Dia seguinte. Novamente toca a campainha e ela sai pra ver quem é. Um garoto pergunta:

__ Senhora Vívian? É você?

__ Sim, sou eu.

Ele então entrega a ela uma caixa enorme. Curiosa e já com o coração palpitando, levou a caixa para dentro de sua casa e abriu, rasgando o lindo papel que a embrulhava. Dentro, uma belíssima cesta de chocolates. Outro cartão misterioso igual ao do dia anterior, porém com outra frase: quero tornar doces todos os seus dias. Ela se sentou no sofá enquanto ouvia música religiosa no seu rádio, uma música suave. Vivian começou a viajar na emoção. Não eram suas amigas. Mas quem seria? Quem a teria notado tão apagada nos últimos anos?

E assim foi, sucessivamente, acontecendo o mesmo durante toda a semana. Chegou uma cesta de café da manhã, mais flores, mais bombons, e no sábado um convite para um jantar.

Desde o segundo dia ela começou a se arrumar melhor, vestir-se bem e quando ia à padaria estava com um sorriso radiante, tão diferente daquela mulher sempre séria e calada. Amália, sua melhor amiga percebia a mudança e recebeu a confidência no terceiro dia. Estava vibrando, mas as duas ficaram horas a fio tentando adivinhar quem seria esse admirador secreto. Pensaram e discutiram mil nomes, mas conclusão, nenhuma.

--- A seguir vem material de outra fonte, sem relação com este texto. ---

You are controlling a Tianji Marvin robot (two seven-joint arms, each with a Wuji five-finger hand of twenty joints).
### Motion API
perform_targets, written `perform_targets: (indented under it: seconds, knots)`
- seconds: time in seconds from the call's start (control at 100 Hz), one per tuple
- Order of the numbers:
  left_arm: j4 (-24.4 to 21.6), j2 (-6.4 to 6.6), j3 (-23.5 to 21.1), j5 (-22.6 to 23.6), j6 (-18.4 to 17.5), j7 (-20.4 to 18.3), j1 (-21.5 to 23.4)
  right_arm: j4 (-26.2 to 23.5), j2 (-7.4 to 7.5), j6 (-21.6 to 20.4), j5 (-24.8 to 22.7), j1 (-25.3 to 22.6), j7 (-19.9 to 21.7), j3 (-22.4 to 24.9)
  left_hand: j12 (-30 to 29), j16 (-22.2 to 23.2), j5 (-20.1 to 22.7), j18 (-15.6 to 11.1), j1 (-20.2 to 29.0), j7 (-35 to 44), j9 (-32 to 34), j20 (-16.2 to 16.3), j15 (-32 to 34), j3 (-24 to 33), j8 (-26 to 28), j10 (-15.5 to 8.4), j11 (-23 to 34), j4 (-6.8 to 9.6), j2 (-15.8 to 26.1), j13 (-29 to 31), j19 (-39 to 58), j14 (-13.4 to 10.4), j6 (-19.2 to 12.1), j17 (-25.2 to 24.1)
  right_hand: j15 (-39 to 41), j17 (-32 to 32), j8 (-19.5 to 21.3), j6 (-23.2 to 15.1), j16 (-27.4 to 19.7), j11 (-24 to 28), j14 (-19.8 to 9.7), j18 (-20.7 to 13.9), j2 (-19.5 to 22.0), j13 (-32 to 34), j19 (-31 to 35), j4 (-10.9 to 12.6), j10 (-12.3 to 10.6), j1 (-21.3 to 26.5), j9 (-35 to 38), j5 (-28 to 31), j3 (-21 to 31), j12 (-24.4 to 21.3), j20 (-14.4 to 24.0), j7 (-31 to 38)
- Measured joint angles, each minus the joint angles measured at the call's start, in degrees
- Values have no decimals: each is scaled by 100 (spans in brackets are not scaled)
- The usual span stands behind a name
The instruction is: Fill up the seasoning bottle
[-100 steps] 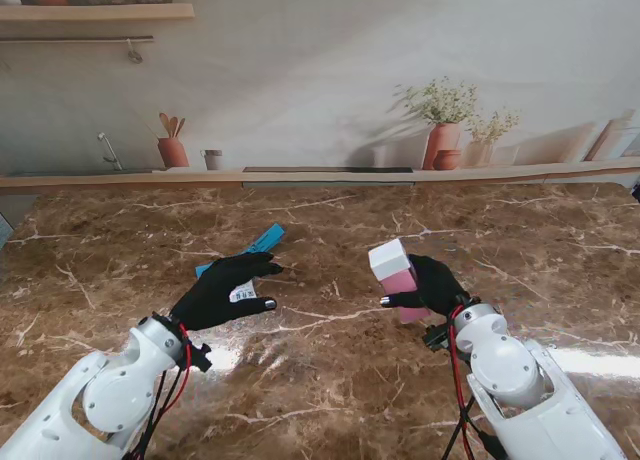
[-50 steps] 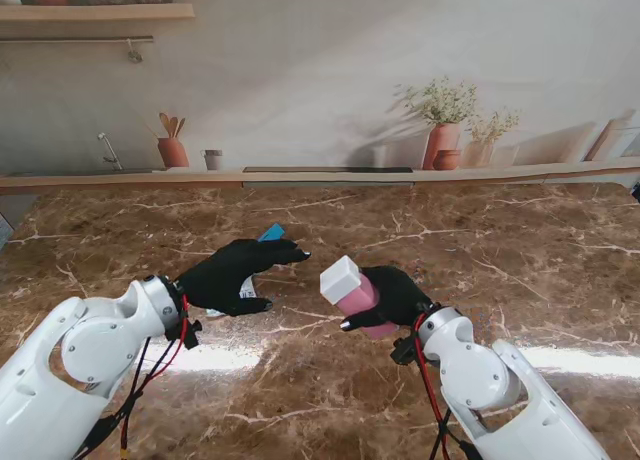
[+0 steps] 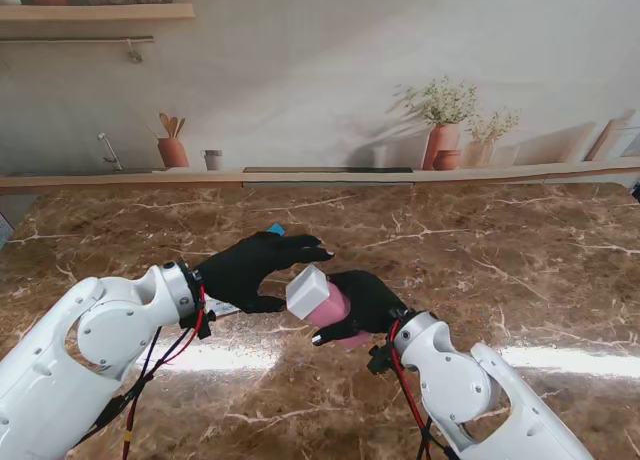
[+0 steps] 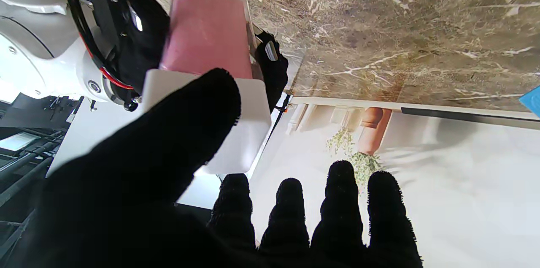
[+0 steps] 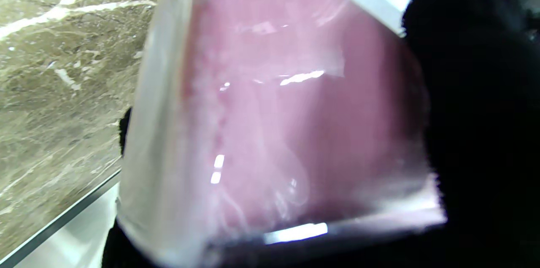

Na noite de sexta Vívian não conseguiu dormir. A noite toda rolara na cama insone. Não conseguia imaginar de forma alguma quem seria. Ao fim da mais longa das noites de sua vida, levantou-se animada e fez uma limpeza geral na sua casa. E cometeu uma grande ousadia: foi ao salão. Saiu de lá uma nova mulher, transformada. Por fora e por dentro. Nada melhor que uma semana de presentes e elogios para fazer alguém se sentir a melhor pessoa do mundo. Ela relutara em aceitar o convite, mas deu resposta positiva ao garoto da floricultura que viera saber de sua resposta.

Era o grande dia. Vivian prepara-se para o grande encontro. Estava maravilhosamente bela. Seus pretos cabelos caíam em ondas por sobre seus ombros, emoldurando sua linda face, de olhos verdes e um rosto arredondado. Vestia um vestido prata, sensual sem ser vulgar, com um belo sapato de salto. Havia no ar uma ameaça de chuva que não se cumpriu. A amiga cuidou das crianças. Ela descia rumo ao restaurante no taxi enviado para buscá-la. Parecia um conto de fadas e durante o caminho começou a considerar tudo muito estranho. Observava o tempo fechado, mas ainda firme, um vento fresco, agradável. Iria enfim conhecer o romântico misterioso que lhe escrevia frases que a deixavam viajando nas nuvens.

O carro parou na porta do restaurante. Era um lugar que ela nunca havia frequentado. O taxi despediu-se dela e a deixou na porta. Esperava alguém ali para conduzí-la. Ninguém apareceu. Ela estava ali exposta ao frescor da noite e ao vento que lhe acariciava, quando o garçom chegou até ela dizendo:

__ Senhorita Vívian? O cavalheiro da mesa vinte aguarda a senhora.

Ela sorriu estranhamente e olhou com discrição para o local. Reconheceu de imediato Edmundo que estava sentado de costas para a porta, esfregando as mãos incessantemente. O coração de Vívian quase saiu pela boca. Um filme lhe passou pela cabeça. Apressada, desceu a rua até o ponto de taxi que havia logo abaixo, na esquina. Começou a chover. Desceu à porta de sua casa e molhou-se até chegar dentro dela. Lágrimas saíram de seus olhos e estava apreensiva, sem saber direito se havia tomado a decisão correta. O homem que a conquistou em uma semana, a humilhara anos seguidos. Teria ele mudado? Queria uma volta? Seria diferente dessa vez?

Vivian chorava apenas e olhava as flores ainda no seu vaso, quando ouviu seu telefone anunciar que alguém a chamava. Esperou minutos vários, eternos e infinitos. Não ousou atendê-lo. Desvestiu-se novamente de si mesma naquele instante e sentou-se na varanda para admirar a chuva que caía e molhava seu rosto em lágrimas. Resolvera esperar o dia seguinte.